Yes, I know, a bit pathetic, but I did it. The point is that from the viewing window of my brain, I'd been in the 18s all week. I'd broken the deadlock on that number, which scanning through pre-restart entries in this blog will show you has been keeping me from feeling like I'm making progress for a long time now. I'd applied myself and done it in a handful of heartbeats. I'd felt like I was going somewhere, and doing that usual first week thing of losing water. So to suddenly, without any real warning, find myself back over the borderline in 19 territory was a rabbit-punch to the face.
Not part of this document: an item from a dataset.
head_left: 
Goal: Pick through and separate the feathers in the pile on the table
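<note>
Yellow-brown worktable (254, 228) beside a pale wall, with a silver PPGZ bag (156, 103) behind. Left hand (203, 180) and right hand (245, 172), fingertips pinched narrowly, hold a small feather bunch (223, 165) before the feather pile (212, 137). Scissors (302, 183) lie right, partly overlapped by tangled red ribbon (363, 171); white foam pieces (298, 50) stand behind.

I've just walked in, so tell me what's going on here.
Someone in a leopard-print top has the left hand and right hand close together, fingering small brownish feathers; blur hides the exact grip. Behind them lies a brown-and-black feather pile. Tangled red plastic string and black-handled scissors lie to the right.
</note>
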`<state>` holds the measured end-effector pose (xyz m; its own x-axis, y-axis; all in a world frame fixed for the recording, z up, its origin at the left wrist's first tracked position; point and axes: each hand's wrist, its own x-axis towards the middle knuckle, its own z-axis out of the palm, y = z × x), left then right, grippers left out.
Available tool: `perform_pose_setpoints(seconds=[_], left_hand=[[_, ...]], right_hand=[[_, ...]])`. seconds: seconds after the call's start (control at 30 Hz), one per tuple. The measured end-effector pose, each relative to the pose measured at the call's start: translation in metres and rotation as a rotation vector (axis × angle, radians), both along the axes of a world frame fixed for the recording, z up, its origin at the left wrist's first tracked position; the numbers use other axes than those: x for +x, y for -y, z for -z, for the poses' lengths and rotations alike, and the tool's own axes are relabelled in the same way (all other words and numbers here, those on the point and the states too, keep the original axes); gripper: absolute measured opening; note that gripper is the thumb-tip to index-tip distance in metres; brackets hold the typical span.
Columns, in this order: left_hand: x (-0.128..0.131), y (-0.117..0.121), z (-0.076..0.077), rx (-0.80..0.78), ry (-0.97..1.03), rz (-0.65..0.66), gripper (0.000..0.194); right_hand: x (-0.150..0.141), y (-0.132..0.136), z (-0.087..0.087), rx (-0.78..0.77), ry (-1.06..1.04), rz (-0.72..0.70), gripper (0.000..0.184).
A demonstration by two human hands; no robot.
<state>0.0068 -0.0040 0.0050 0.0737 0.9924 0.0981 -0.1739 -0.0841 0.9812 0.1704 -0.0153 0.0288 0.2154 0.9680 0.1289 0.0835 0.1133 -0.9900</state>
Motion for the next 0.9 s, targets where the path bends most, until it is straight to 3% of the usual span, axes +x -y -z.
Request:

Hence the reeling in shock and something absurdly like self-revolving, egotistical grief - the me I thought I'd been all week was gone, and woe was me!
Now bear in mind, I've actually still done what I've said was safe to do - I've lost two pounds in a week, so technically, I'm on target. The news is actually good. But my perception of it this morning was akin to 'That's it then, might as well give up.'
It's a darkly comic business, Disappearing. There appears to be danger and derailment around every corner; the urge to self-sabotage is always so near the surface, because the method of self-sabotage is comforting in the very short term. That urge to say 'Might as well give up then,' and do something comforting and foolish is powerful because we've often trained ourselves to react to bad news with the self-soothing method of eating our comfort foods.
Instead, I got on a train this morning, and text-swore chattily at a friend to tell her the news as I perceived it. I believe her exact response was 'Don't be an arse. You can do this.'
Can't beat a bit of tough love.
And the fact is, my Starbucks day was great, the day-job day came without any major wall-punching trauma except the price of a return train ticket to London in May, and meeting up with my old schoolfriend for the first time in, as we worked it out, a little over fifteen years, was lovely - we chatted for a good long while about everything and nothing, as you can and do with old friends - family, work and so on - but also at surprising length, given our newly-reunited status, about reading and writing and books and authors. Had a great time.
Then my barista pal, Naz, who's developed a habit of writing fun stuff on my Starbucks cups, came over all philosophical. 'Always start your day with a smile,' she wrote.
Seriously, how cool is that?
Of course, on the basis of there being a particular time and place to locate your smile, today was something of an epic fail on my part - I so did not start my day with a smile. But if I can adapt her philosophy wantonly for my own uses, I think she's onto something. If somehow, during any day, you can locate your smile somewhere, you're doing alright. And if you can pause, and step outside your own bullshit for just a second and look around you at all the great stuff you have - the people who want to see you, or talk to you, or think of you, the people who give you their smiles, free of charge - then you'll probably be able to find your own smile too, because by getting out of the way of your own self-revolving funk to see what you have, you give yourself a second to realise how much that is, and the smile will usually follow that sense of gratitude. So today, thank you to Stephen my schoolfriend, and Naz and all my Starbucks crew, and Sian, my tough-love friend, and Ma for supportive texts, and you on the other end of these words, for being there, all invisible and electronic.
And of course in half an hour, I'll pick up d, the biggest smile-locator of my life, and the smile will come unbidden at the sight of her. And bottom line, any day that happens is a great day.